Friday, May 6, 2016

"Fast Eddie" Rickenbacker

by Ramona K. Cecil

The 29th of this month, in my state of Indiana, the Indianapolis Motor Speedway will host the 100th running of the Indianapolis 500 Mile Race. The Speedway’s important milestone will doubtless spark many conversations about the early years of the track and the pioneers in the sport of automobile racing that have left their mark on the place. Among those pioneers, the name Eddie Rickenbacker stands out; not because he ever won an Indianapolis 500—he didn’t—but because of his amazing life that included a significant contribution to automobile racing and the Indianapolis Motor Speedway.      
Eddie Rickenbacker, race car driver and
WWI flying ace
                                                                                                 

Born in Columbus, Ohio on October 8, 1890 to Swiss immigrant parents, Eddie was, from an early age, a daredevil. By his own count, he survived 135 brushes with death during his lifetime. The first came at age 8 when young Rickenbacker, as the leader of mischievous gang of boys called the Horsehead Gang, slid in a metal cart down a hill into a gravel pit. The cart flipped, slicing his leg to the bone. At age twelve his father died forcing Eddie to quit school and support the family doing an array of jobs from selling eggs and goat milk to working in various local factories.

In 1906 at the age of 16, Eddie found his passion when he went to work for Lee Frayer, a race car driver and head of Frayer-Miller Automobile Company, who let Eddie ride with him as a mechanic in major races. In 1912, Eddie joined car designer Fred Duesenberg and began racing cars on his own. Earning the nickname “Fast Eddie,” he participated in the 1912, 1914, 1915, and 1916 Indianapolis 500 races. Though he never won any of those races, in 1914 he set a world speed record of 134 mph at Daytona. In 1916, while preparing for an automobile race in California, Rickenbacker took his first ride in an airplane and was hooked.

Eddie Rickenbacker in race car








Eddie Rickenbacker at Indianapolis 500



            


















When America entered WWI Eddie joined up, learned to fly airplanes and was assigned to the 94th Aero Squadron, also called the “Hat-in-the-Ring” Squadron. He changed the spelling of his surname from “Rickenbacher” to Rickenbacker, replacing the “h” with a “k” to appear less Germanic. He also adopted the middle name, Vernon, which his parents hadn’t given him, but that he thought sounded classy.
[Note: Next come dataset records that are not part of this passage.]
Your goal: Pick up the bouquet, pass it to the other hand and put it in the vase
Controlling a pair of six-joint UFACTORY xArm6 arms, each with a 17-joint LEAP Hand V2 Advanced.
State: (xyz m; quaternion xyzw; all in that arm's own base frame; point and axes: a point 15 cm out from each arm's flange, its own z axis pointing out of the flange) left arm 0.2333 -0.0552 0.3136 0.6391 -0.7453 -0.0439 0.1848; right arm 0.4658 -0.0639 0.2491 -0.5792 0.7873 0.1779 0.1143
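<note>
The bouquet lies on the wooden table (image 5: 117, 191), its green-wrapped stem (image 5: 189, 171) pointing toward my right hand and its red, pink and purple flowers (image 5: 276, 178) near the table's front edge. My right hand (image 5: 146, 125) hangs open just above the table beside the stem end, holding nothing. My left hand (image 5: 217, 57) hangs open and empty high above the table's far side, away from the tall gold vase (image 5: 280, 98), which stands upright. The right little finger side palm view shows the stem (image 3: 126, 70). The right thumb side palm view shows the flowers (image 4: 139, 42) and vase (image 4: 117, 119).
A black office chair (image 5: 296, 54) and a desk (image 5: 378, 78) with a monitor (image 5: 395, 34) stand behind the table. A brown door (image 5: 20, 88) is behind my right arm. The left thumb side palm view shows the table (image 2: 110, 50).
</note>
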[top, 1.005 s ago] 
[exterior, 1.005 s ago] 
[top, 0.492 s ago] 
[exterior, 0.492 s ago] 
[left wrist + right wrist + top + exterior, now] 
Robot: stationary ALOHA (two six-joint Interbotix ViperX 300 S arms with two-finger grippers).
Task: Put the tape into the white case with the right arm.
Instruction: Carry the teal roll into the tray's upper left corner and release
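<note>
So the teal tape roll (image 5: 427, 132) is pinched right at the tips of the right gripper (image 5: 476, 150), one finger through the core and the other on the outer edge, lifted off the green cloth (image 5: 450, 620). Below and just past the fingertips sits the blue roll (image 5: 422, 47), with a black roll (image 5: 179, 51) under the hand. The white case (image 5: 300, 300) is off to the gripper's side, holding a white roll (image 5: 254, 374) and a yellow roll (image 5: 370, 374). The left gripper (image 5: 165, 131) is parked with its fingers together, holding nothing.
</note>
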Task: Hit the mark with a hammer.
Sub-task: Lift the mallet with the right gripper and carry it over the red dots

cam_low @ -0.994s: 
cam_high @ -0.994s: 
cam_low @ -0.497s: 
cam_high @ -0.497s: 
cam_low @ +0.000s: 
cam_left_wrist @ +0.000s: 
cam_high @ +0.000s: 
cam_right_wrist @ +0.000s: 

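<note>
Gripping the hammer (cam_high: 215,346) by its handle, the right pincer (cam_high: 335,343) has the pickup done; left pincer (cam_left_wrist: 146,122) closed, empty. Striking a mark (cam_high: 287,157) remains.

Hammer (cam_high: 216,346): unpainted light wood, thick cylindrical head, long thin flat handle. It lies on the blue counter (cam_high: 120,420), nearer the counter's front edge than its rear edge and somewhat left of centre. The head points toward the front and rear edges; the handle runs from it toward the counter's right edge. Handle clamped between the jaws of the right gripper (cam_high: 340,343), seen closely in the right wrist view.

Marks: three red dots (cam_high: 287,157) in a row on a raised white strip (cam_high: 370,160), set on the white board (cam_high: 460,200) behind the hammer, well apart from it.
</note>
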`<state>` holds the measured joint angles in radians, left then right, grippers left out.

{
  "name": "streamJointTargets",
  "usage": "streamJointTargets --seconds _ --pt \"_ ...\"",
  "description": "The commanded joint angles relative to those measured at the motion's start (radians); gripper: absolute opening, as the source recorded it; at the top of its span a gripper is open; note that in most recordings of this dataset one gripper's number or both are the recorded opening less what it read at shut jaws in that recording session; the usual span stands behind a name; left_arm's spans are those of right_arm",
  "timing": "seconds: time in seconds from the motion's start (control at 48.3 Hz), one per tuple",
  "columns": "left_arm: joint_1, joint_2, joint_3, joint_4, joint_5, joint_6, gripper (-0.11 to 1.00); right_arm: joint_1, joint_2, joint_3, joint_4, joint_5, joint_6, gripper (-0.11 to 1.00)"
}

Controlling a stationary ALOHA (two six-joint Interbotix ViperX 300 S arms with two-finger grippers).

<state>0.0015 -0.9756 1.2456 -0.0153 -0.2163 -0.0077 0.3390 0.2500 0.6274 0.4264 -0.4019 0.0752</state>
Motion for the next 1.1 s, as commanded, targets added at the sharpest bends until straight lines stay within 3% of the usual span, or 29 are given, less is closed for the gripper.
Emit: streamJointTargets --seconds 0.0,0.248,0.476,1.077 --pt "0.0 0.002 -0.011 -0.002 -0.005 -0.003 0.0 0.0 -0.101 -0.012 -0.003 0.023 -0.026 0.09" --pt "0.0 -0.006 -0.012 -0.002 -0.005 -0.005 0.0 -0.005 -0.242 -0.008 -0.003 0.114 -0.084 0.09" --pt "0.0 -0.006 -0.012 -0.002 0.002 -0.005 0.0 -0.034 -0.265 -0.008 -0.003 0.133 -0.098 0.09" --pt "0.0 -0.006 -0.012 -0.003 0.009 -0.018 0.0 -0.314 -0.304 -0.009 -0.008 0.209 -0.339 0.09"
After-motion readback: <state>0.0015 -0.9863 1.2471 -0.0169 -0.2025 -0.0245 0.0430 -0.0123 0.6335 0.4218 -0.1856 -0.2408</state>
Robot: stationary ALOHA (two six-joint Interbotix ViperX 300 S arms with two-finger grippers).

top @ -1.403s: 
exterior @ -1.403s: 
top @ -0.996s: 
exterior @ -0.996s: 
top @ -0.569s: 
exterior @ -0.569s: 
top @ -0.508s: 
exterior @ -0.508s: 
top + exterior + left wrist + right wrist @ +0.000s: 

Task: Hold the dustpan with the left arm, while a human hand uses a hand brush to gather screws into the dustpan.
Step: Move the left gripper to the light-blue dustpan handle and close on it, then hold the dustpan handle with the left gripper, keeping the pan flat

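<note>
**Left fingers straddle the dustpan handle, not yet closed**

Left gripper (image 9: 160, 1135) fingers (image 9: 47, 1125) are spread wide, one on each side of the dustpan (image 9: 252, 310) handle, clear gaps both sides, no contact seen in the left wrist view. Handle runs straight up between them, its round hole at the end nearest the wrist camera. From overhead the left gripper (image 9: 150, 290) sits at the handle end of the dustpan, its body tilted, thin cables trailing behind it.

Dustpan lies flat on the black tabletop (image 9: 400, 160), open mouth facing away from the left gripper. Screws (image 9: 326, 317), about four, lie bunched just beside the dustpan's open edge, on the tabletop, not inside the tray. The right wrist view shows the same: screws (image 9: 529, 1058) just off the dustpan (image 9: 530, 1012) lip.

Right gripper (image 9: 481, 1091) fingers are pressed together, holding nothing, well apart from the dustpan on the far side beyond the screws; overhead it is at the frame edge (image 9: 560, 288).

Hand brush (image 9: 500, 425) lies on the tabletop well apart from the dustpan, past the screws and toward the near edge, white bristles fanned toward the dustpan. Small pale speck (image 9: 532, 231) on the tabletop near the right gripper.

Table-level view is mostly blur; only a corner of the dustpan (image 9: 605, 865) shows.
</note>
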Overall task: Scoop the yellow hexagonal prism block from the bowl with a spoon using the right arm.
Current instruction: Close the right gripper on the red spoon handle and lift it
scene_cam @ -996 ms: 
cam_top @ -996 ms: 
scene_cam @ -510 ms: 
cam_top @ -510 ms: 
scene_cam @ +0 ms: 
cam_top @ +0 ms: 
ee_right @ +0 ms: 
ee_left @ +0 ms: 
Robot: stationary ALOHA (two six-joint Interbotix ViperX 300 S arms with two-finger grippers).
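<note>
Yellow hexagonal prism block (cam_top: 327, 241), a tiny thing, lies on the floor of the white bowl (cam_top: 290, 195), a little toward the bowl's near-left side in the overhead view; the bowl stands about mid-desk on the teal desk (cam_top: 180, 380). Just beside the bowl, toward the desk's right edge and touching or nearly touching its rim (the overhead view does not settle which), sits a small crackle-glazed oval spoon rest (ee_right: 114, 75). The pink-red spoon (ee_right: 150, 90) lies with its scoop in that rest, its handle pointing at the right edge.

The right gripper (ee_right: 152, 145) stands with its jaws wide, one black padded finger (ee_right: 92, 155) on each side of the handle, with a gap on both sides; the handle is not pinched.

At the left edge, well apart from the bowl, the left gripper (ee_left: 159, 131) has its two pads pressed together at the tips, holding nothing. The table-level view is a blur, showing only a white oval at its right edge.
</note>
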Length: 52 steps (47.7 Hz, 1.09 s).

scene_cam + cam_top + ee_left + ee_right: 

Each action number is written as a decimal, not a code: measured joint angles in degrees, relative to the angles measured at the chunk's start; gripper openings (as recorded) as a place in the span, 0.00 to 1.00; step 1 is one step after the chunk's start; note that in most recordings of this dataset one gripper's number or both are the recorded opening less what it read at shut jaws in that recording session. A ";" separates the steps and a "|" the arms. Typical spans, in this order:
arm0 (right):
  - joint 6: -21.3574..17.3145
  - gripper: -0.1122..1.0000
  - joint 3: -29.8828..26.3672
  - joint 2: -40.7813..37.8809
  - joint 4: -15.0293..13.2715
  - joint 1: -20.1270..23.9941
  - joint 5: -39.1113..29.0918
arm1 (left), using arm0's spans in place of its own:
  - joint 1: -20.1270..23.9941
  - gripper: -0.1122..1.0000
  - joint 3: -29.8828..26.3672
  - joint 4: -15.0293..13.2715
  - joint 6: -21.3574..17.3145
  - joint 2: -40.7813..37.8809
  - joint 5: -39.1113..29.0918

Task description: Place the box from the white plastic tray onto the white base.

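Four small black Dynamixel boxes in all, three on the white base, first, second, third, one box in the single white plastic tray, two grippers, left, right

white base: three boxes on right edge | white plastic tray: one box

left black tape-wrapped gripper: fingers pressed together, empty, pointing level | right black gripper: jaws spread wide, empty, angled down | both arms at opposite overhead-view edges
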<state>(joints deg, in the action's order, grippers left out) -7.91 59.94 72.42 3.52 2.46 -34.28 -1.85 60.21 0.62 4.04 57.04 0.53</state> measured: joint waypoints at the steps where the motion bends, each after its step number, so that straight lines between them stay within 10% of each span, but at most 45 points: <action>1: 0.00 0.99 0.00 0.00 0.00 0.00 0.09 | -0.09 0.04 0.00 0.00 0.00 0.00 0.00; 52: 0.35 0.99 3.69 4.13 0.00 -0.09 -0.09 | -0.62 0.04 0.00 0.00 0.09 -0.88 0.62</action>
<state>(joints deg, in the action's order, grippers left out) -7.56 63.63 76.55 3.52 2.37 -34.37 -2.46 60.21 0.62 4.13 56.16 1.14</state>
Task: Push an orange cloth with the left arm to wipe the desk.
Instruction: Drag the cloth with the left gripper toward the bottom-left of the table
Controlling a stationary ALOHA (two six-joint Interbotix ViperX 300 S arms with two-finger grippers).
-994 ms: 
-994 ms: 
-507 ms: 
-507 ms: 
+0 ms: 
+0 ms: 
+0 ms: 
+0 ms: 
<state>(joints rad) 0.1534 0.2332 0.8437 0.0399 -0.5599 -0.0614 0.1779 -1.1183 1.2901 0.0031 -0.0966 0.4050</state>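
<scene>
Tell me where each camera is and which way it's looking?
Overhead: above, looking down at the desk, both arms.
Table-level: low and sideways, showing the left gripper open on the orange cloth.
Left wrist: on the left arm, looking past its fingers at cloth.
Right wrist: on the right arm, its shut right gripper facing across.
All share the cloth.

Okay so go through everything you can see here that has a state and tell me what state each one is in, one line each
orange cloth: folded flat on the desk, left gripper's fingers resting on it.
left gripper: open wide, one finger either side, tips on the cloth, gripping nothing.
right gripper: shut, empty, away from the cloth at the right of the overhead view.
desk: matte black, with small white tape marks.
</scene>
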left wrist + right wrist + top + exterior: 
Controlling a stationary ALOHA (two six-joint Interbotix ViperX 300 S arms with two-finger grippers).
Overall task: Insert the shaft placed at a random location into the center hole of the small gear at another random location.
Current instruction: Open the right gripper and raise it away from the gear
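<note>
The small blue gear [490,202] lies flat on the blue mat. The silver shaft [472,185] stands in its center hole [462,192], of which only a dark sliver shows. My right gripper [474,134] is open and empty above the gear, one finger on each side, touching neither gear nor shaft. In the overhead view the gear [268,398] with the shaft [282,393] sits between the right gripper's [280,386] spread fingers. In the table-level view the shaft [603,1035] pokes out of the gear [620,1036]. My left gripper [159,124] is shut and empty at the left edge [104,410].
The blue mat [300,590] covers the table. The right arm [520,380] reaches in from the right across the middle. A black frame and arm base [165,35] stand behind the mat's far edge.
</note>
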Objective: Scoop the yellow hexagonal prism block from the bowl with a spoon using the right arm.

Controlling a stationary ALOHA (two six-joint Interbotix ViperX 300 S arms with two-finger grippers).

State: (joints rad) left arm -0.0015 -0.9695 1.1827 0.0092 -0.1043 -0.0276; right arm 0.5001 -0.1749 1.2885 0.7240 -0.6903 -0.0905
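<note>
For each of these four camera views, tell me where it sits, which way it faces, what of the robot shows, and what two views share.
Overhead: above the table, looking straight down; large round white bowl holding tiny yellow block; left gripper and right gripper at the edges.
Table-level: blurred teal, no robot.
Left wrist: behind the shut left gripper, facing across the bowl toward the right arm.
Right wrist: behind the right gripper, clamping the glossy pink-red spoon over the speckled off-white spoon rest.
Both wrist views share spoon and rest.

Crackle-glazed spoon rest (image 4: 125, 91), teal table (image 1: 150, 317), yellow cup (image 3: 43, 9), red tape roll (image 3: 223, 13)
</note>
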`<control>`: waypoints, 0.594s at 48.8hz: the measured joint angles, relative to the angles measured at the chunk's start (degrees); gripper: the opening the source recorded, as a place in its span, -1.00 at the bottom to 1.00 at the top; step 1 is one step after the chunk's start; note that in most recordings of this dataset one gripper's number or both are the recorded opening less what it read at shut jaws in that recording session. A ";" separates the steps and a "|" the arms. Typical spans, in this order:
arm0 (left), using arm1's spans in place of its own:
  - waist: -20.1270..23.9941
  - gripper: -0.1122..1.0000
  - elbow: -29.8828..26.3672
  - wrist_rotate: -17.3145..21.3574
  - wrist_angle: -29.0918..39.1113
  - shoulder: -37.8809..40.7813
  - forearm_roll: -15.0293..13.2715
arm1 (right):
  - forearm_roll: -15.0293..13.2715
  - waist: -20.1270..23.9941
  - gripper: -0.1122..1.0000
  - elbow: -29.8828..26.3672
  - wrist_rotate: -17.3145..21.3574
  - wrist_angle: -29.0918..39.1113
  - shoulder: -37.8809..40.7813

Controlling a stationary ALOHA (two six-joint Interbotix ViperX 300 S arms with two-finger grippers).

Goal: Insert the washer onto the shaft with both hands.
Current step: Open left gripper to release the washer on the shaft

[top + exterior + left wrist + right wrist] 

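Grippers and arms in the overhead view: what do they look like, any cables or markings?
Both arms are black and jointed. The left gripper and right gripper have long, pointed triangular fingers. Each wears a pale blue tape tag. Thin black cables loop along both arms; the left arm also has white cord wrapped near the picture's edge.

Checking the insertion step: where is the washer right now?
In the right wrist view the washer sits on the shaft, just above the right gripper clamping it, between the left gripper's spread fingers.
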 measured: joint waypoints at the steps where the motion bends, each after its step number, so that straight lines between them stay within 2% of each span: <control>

Later in his autobiography, he claimed that the change of spelling he made to his last name forced his Rickenbacher relatives to follow suit. Called the “Ace of Aces,” Rickenbacker’s accomplishments as a WWI fighter pilot won him worldwide acclaim as well as a chest full of medals, including the Medal of Honor. Between April 29th and October 30th of 1918, Rickenbacker shot down twenty-six enemy planes and survived; an amazing feat considering WWI aviators were three times more likely to die than any other combat forces.


Eddie Rickenbacker and 94th "Hat-in-the-Ring Squadron


















After the war, in 1920, Rickenbacker started the Rickenbacker Motor Company. Though the company eventually went bankrupt, Rickenbacker helped develop the four-wheel brake system. Interesting that he kept the same "Hat-in-the-Ring logo used by his old squadron.             







Two years later Eddie, who’d vowed to eschew marriage, married Adelaide Frost Durant, ex-wife of a former rival race car driver. The couple adopted two sons.

Eddie Rickenbacker and family












In 1927 Rickenbacker bought the Indianapolis Motor Speedway and operated it until 1941, closing it at the entrance of WWII before finally selling it in 1945. During the 1920s and 1930s Rickenbacker worked for General Motors and several air line companies, finally taking the helm of Eastern Airlines in 1935. Three years later, he bought the company.




Among Eddie Rickenbacker’s less known accomplishments was the comic strip Ace Drummond, which he wrote from 1935 to 1940.                 









It was in 1942 that Rickenbacker experienced his most famous brush with death. While on a tour of the air bases in the Pacific Theater during WWII, Rickenbacker’s plane was forced to ditch in the Pacific Ocean. For 24 days Rickenbacker, his friend and business partner Army Captain Hans C. Adamson, and their crewmen drifted at sea in life rafts before being rescued by a U.S. Navy float plane, earning Rickenbacker the new nickname of "Lucky" Eddie.  






After cheating death so many times throughout his amazing life, Eddie Rickenbacker died of pneumonia following a stroke in 1973 at the age of 83.  

So should the name Eddie Rickenbacker come up during the celebration of the 100th running of the Indianapolis 500, I will give a mental salute and waggle of wings in honor of the amazing life of “Fast Eddie” Rickenbacker, the American Ace of Aces.





Ramona K. Cecil is a poet and award-winning author of historical fiction for the Christian market. A proud Hoosier, she often sets her stories in her home state of Indiana.